--- Provided material Enclosed Below ---
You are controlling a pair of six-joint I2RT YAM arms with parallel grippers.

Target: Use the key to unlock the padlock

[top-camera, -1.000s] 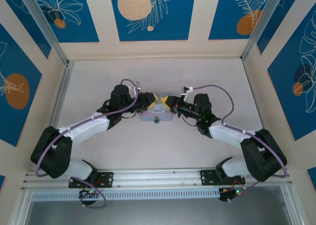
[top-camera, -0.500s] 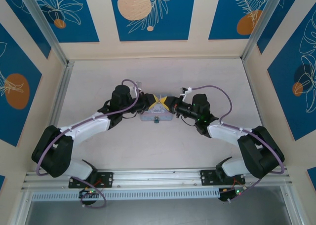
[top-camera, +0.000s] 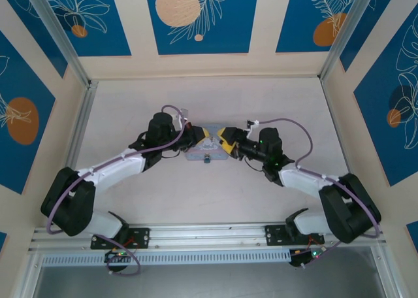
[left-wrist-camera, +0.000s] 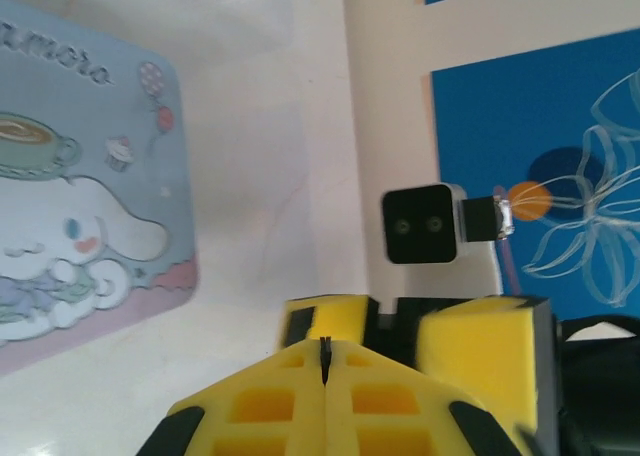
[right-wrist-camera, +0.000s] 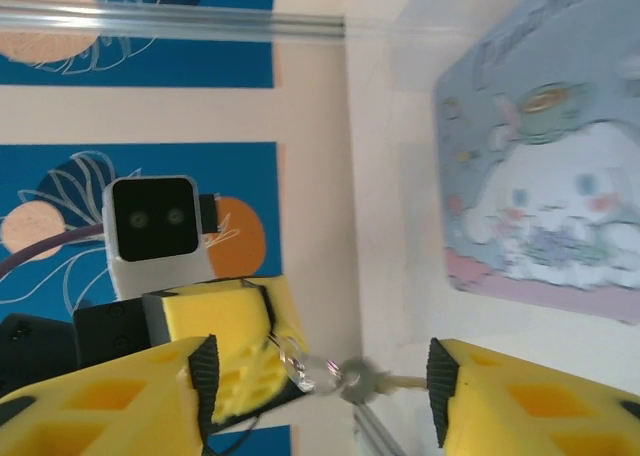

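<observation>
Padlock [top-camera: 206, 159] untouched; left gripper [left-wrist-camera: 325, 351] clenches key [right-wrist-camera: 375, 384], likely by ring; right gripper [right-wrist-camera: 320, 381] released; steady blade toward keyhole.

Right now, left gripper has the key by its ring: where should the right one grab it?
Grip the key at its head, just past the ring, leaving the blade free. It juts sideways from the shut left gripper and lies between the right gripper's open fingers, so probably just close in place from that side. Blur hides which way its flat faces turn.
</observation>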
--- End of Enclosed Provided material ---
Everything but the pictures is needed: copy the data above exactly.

You are controlling a pair of six-joint I2RT YAM arms with parallel grippers.

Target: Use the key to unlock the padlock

[top-camera, -1.000s] 
[top-camera, -0.500s] 
[top-camera, +0.000s] 
[left-wrist-camera, +0.000s] 
[right-wrist-camera, +0.000s] 

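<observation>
Padlock [top-camera: 206, 159] untouched; left gripper [left-wrist-camera: 325, 351] clenches key [right-wrist-camera: 375, 384], likely by ring; right gripper [right-wrist-camera: 320, 381] released; steady blade toward keyhole.

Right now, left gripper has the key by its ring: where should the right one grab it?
Grip the key at its head, just past the ring, leaving the blade free. It juts sideways from the shut left gripper and lies between the right gripper's open fingers, so probably just close in place from that side. Blur hides which way its flat faces turn.
</observation>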

The work on this exercise has been completed.